40. Daqui resulta que o direito a essa dedução subsiste, em princípio, mesmo que, posteriormente, em razão de circunstâncias estranhas à sua vontade, o sujeito passivo não faça uso dos referidos bens e serviços que deram origem à dedução no âmbito de operações tributadas (v., neste sentido, Acórdãos de 29 de fevereiro de 1996, INZO, C-110/94, EU:C:1996:67, n.º 20, e de 15 de janeiro de 1998, Ghent Coal Terminal, C-37/95, EU:C:1998:1, n.ºs 19 e 20).
41. No caso em apreço, segundo a interpretação adotada pela Autoridade Tributária e Aduaneira, o facto de um edifício estar desocupado por um determinado período interrompe a afetação do imóvel aos fins da empresa, obrigando o sujeito passivo a proceder à regularização do imposto deduzido, mesmo se se provar que este último teve sempre a intenção de continuar a exercer uma atividade tributada.
42. Ora, resulta da jurisprudência referida nos n.ºs 39 e 40 do presente acórdão que um sujeito passivo mantém o direito à dedução, uma vez que esse direito surgiu, ainda que esse sujeito passivo não possa, por razões independentes da sua vontade, utilizar os bens ou os serviços que estão na origem da dedução no âmbito de operações tributadas.
43. Uma interpretação diferente da Diretiva IVA seria contrária ao princípio da neutralidade do IVA quanto à carga fiscal da empresa. Seria suscetível de criar, quando do tratamento fiscal de atividades de investimento idênticas, diferenças não justificadas entre empresas que já realizam operações tributáveis e outras que procuram, através de investimentos, iniciar atividades que serão fonte de operações tributáveis. Do mesmo modo, seriam estabelecidas diferenças arbitrárias entre essas últimas empresas, na medida em que a aceitação definitiva das deduções dependesse da questão de saber se esses investimentos conduzem ou não a operações tributadas (Acórdão de 29 de fevereiro de 1996, INZO, C-110/94, EU:C:1996:67, n.º 22).
44. Por conseguinte, o princípio da neutralidade fiscal opõe-se a uma legislação nacional que, fazendo depender a aceitação definitiva das deduções de IVA dos resultados da atividade económica exercida pelo sujeito passivo, cria, no que se refere ao tratamento fiscal de atividades de investimento imobiliário idênticas, diferenças injustificadas entre empresas com o mesmo perfil e que exercem a mesma atividade.

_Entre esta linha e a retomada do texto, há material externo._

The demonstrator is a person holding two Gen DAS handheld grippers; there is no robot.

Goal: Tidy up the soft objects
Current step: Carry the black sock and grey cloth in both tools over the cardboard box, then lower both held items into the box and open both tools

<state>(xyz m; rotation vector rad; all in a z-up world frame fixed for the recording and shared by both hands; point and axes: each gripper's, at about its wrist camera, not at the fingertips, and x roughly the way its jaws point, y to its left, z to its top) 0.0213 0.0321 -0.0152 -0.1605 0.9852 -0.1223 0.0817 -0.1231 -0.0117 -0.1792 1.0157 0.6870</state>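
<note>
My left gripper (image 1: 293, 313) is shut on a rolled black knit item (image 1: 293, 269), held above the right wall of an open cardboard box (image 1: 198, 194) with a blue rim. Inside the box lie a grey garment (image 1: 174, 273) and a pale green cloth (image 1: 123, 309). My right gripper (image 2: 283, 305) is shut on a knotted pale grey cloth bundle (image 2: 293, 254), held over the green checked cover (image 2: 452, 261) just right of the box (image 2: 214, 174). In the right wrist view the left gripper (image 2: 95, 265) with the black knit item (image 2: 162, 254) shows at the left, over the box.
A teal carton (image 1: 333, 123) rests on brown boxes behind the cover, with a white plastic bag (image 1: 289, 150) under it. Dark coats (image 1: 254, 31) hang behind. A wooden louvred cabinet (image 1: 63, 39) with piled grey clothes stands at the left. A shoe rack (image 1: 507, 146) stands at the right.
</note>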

45. Esta conclusão não pode ser posta em causa pelo argumento do Governo português segundo o qual, em virtude da rescisão dos contratos de arrendamento anteriormente celebrados, se verificaram «alterações dos elementos tomados em consideração para a determinação do montante das deduções», na aceção do artigo 185.o, n.º 1, da Diretiva IVA, pelo que havia que proceder a uma regularização proporcional do imposto deduzido.
46. Com efeito, em primeiro lugar, embora seja verdade que a necessidade de proceder à regularização do imposto deduzido pode igualmente existir devido a circunstâncias independentes da vontade dos sujeitos passivos (v., neste sentido, Acórdão de 29 de abril de 2004, Gemeente Leusden e Holin Groep, C-487/01 e C-7/02, EU:C:2004:263, n.º 55), não é menos certo que esta disposição não deve pôr em causa os princípios fundamentais em que assenta o sistema instituído pela Diretiva IVA, designadamente, o princípio da neutralidade fiscal.
47. Ora, contrariamente ao que sustenta o Governo português, considerar que basta, para demonstrar a existência de «alterações» na aceção do artigo 185.o da Diretiva IVA, que um imóvel tenha permanecido vazio, após a cessação de um contrato de arrendamento de que era objeto, devido a circunstâncias independentes da vontade do seu proprietário, mesmo que esteja provado que este último teve sempre a intenção de o explorar para os fins de uma atividade tributada e empreendeu as diligências necessárias para esse efeito, equivaleria a restringir o direito à dedução através das disposições aplicáveis em matéria de regularizações.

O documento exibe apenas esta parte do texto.